EXERCISE REQUIREMENTS: Print only the lines below from the one with "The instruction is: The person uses" to the one with "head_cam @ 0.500", both included, exactly as they stand. Leave pictures out.

RECORDED INFORMATION:
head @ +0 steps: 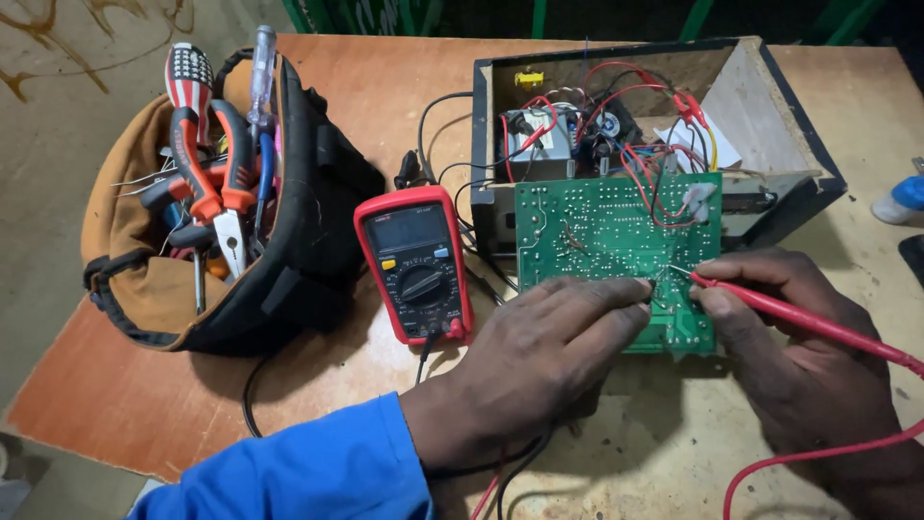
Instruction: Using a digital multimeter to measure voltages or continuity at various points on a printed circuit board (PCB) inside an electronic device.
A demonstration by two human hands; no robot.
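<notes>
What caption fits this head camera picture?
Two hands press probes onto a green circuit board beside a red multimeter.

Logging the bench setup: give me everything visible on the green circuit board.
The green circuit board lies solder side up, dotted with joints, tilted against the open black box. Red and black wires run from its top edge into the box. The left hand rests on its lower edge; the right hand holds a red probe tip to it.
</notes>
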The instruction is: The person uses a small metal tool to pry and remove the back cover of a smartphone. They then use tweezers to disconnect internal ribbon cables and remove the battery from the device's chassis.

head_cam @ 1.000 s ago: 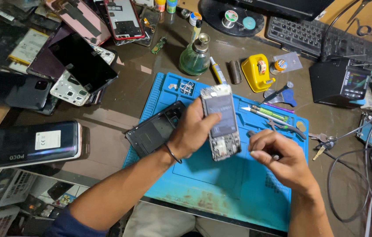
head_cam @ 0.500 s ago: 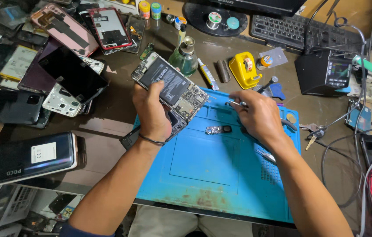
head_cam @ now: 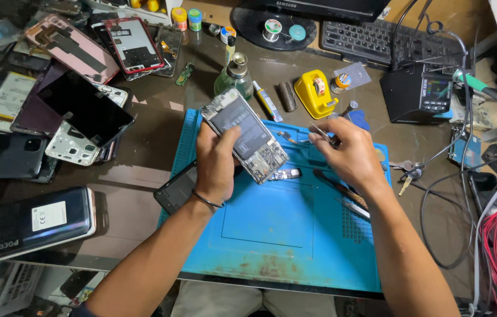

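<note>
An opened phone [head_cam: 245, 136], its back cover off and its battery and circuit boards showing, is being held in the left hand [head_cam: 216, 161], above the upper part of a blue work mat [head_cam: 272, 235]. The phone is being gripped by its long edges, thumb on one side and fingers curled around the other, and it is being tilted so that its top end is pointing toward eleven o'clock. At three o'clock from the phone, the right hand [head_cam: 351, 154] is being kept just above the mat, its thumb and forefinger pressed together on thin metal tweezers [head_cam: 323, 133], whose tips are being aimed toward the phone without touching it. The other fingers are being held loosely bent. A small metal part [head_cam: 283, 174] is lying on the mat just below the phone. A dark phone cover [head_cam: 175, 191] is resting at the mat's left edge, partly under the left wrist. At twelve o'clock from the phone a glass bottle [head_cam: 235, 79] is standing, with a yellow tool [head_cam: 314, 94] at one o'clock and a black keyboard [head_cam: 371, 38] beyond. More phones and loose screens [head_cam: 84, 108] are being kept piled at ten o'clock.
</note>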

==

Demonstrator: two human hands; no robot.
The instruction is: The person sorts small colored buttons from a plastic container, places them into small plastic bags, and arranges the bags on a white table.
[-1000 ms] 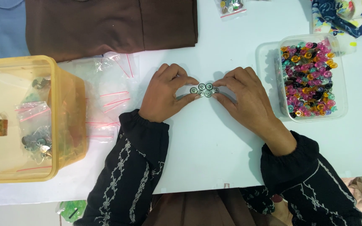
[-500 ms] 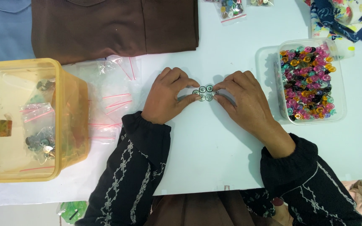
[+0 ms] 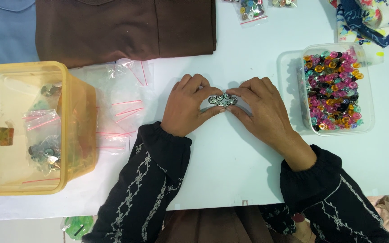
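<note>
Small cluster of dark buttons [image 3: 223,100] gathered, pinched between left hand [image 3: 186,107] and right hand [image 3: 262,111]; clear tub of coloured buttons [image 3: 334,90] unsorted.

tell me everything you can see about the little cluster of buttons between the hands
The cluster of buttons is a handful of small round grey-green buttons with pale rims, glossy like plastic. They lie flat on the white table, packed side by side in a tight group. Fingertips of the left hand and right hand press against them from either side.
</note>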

WRITTEN ANSWER:
The instruction is: The person uses a small metal tool to pry and remove the back cover of a smartphone. They then use tweezers to disconnect internal ribbon cables and remove the battery from the device's chassis.

head_cam @ 1.000 s ago: 
head_cam @ 0.500 s ago: 

Besides the given answer, there is nothing more to add.